Task requirements >>
Take the lines in the listing below from the line with "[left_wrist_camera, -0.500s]" up to and including the line with "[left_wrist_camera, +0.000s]" and set them down exactly, skipping pictures and adding nothing.

Data supplied >>
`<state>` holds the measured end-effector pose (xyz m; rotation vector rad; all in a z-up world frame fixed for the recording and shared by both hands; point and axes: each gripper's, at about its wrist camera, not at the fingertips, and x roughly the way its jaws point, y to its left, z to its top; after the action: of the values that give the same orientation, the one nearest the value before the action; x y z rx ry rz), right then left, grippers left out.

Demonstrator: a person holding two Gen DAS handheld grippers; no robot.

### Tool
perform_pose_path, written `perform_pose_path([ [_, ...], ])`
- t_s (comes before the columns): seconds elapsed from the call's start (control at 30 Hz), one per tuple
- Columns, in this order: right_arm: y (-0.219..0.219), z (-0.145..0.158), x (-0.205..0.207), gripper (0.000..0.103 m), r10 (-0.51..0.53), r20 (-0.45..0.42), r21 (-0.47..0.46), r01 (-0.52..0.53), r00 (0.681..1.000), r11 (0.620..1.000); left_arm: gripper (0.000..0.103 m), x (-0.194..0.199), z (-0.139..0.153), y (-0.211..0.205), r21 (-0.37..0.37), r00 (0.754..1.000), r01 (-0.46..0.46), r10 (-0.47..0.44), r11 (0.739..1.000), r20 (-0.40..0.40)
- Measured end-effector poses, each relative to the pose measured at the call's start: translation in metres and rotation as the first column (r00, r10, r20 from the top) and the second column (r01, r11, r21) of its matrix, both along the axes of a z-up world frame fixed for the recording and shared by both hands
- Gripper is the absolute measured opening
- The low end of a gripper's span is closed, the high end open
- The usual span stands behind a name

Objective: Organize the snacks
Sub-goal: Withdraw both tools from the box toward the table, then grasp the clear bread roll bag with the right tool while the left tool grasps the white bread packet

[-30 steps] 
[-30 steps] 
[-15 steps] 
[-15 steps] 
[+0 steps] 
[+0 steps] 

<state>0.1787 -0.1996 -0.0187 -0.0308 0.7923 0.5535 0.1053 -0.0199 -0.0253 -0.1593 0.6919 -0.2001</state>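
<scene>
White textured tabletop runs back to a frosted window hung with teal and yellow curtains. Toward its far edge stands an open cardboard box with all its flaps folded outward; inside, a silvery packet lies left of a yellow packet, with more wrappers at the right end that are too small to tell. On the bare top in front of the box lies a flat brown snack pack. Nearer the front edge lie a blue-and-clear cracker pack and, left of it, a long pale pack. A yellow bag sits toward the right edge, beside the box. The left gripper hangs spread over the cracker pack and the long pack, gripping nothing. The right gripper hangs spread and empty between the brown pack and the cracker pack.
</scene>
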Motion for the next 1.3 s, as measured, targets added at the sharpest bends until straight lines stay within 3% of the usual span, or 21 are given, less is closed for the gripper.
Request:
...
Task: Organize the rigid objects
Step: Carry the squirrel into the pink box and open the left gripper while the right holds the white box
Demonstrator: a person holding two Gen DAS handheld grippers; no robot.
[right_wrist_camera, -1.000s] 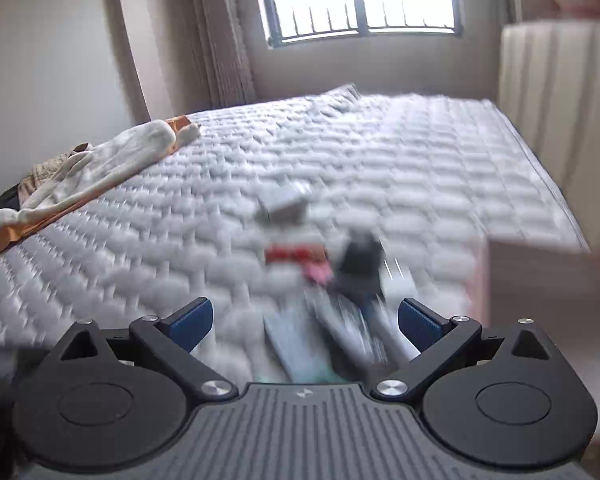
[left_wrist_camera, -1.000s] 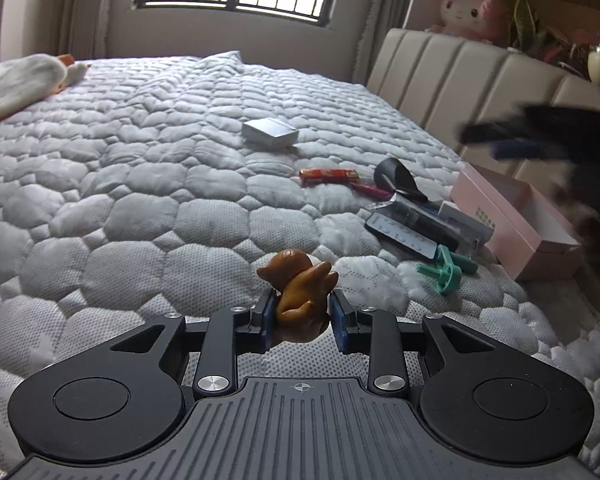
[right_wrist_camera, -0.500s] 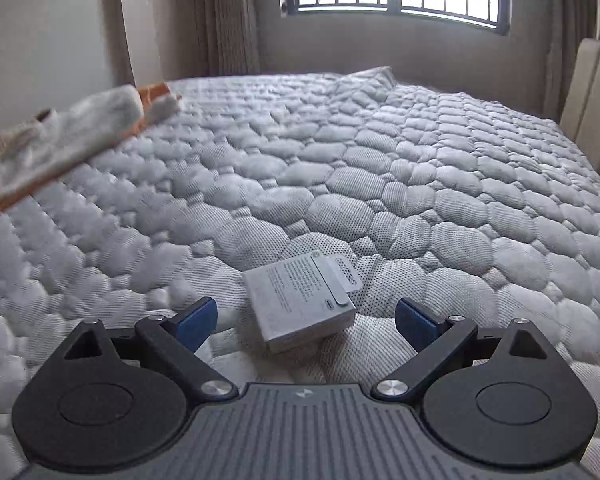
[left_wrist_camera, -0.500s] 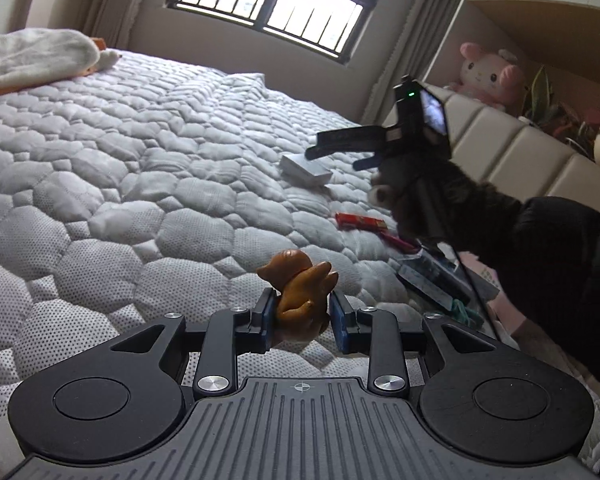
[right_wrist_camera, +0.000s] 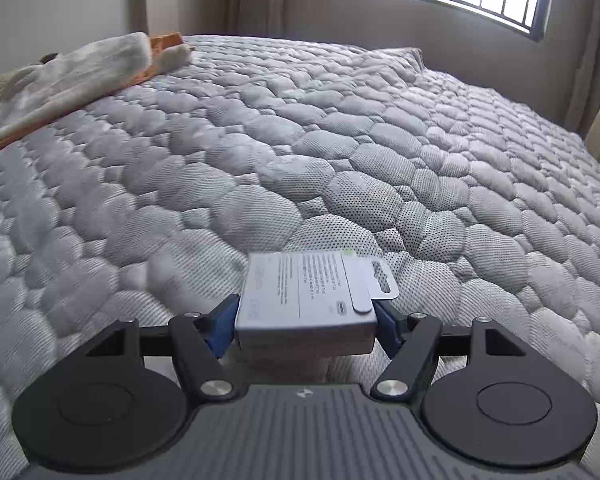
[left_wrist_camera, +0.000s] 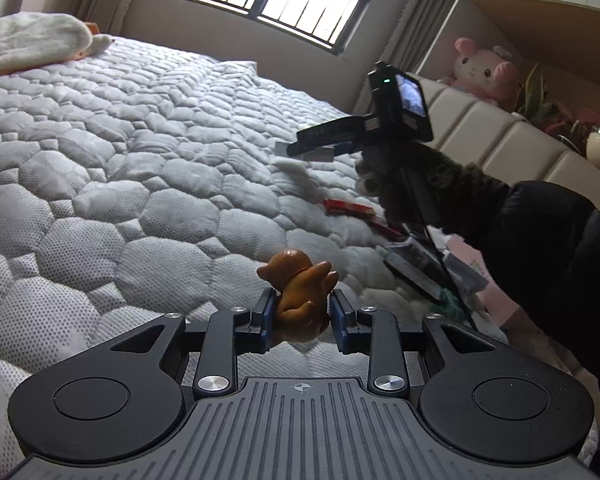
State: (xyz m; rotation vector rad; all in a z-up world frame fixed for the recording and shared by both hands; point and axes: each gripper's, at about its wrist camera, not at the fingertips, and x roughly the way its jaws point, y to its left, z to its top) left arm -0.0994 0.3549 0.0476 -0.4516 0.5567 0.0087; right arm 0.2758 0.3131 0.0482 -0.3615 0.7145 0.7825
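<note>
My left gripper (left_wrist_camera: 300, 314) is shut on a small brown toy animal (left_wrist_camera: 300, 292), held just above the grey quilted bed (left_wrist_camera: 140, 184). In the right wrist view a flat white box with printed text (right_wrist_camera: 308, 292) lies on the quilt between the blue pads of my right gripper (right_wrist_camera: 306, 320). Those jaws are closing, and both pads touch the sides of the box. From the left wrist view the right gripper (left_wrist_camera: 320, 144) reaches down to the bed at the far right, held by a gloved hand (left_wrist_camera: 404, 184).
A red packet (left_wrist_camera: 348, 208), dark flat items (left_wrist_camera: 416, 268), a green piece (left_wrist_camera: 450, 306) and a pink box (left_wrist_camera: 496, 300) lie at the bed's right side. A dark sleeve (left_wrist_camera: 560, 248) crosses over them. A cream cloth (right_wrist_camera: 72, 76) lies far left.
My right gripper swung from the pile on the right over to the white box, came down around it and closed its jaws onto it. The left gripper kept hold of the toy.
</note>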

Answer to the problem >>
[left_wrist_camera, -0.500s] 
[right_wrist_camera, +0.000s] 
[left_wrist_camera, +0.000s] 

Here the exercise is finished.